WPA/RSN four handshakes and PTK

WPA/RSN uses 4-way handshake to generate the required key.

Function

The four handshakes generate a PTK (pairwise transient key) from the PMK (pairwise master key) through a series of interactions ). The PMK is derived from the master session key, which is the first 256 bits and 32 bytes.

The main purpose of this article is to talk about PTK, So we temporarily ignore PMK and MSK.

PTK content

PTK consists of three parts: kck (key confirmation key), KEK (key encryption key), and TK (Temporal Key ).
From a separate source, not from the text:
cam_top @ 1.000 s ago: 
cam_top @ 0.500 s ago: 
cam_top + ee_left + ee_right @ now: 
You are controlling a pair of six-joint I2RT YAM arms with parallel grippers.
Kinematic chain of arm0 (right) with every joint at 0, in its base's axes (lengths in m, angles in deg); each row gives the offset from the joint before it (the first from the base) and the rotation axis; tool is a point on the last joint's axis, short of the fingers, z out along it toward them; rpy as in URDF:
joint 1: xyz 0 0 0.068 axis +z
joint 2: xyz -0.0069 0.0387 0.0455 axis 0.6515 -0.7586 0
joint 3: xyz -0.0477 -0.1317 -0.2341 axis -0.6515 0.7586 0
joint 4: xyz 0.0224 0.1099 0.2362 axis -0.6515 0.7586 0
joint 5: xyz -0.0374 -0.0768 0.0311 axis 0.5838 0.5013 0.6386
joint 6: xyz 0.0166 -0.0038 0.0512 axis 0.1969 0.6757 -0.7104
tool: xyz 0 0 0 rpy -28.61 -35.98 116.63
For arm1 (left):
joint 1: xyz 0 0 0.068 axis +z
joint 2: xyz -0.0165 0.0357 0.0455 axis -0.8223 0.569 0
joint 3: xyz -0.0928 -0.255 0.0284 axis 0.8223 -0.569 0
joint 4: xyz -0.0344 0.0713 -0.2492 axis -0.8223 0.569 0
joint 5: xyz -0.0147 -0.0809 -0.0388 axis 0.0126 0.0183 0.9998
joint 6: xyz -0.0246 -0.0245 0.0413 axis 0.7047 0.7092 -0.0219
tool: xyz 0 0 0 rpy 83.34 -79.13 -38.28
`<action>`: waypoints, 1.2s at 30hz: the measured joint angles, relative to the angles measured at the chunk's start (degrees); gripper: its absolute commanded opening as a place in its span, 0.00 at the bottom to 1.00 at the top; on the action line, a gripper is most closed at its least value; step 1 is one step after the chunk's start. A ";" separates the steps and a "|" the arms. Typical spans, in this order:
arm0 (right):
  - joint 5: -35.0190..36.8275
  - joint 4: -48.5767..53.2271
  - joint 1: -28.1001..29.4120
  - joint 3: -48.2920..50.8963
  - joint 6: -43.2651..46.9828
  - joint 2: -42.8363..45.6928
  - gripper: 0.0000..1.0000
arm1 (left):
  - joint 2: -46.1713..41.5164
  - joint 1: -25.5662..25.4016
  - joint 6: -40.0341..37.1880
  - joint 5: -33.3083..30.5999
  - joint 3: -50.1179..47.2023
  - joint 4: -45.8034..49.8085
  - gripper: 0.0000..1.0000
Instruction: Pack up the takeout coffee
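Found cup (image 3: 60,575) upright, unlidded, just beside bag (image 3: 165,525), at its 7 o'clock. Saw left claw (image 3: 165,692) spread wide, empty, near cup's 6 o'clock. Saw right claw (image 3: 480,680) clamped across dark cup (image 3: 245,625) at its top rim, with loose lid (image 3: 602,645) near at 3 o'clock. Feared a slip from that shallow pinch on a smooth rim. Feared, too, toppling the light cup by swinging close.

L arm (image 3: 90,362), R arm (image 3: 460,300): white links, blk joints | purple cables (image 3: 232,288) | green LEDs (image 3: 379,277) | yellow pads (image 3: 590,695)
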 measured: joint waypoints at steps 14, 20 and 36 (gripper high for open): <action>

The total length of the PTK varies depending on the encryption method.

When the encryption method is TKIP, the PTK is 512 characters long, with kck accounting for 128 places in sequence, KEK accounting for 128 places, and TK accounting for 256 places.

When the encryption method is CCMP, the PTK is 384 characters long, with kck accounting for 128 places in sequence, KEK accounting for 128 places, and TK accounting for 128 places.

The KEK and kck are used for encryption and Integrity Verification for eapol-key, that is, four handshakes. TK is used for subsequent data encryption.

The four handshakes are based on eapol-key. The eapol-key structure is as follows:

PTK generation

To generate a PTK, five necessary elements are required: PMK, anonce (nonce 1), snonce (nonce 2), authenticate MAC (Mac 1), and supplicant MAC (MAC 2 ). For example:

The two nonce values are random numbers generated by authenticator and supplicant respectively.

The output of this topology contains four parts. In fact, data encr and data mic are combined as the TK mentioned above. The eapol encr/MIC corresponds to the previous KEK and kck respectively.

Interaction Process of four handshakes

The interaction below is just a process, so we will not elaborate on the processing of some internal data.

1/4: authenticator-> supplicant

Authenticator sends anonce to supplicant. After supplicant receives 1/4, it has all the elements that generate the PTK. Because 1/4 also contains the MAC address of the authenticator.

2/4: Supplicant-> authenticator

Supplicant calculates the PTK and sends snonce and its MAC address to authenticator. At the same time, starting from 2/4 packets, each message will have mic. 1/4 No.

3/4: authenticator-> supplicant

Authenticator proves to supplicant that he has been valid and that he has also joined the mic.

4/4: Supplicant-> authenticator

Only one ack for 3/4. It indicates that the PTK has been installed and the subsequent data can be encrypted.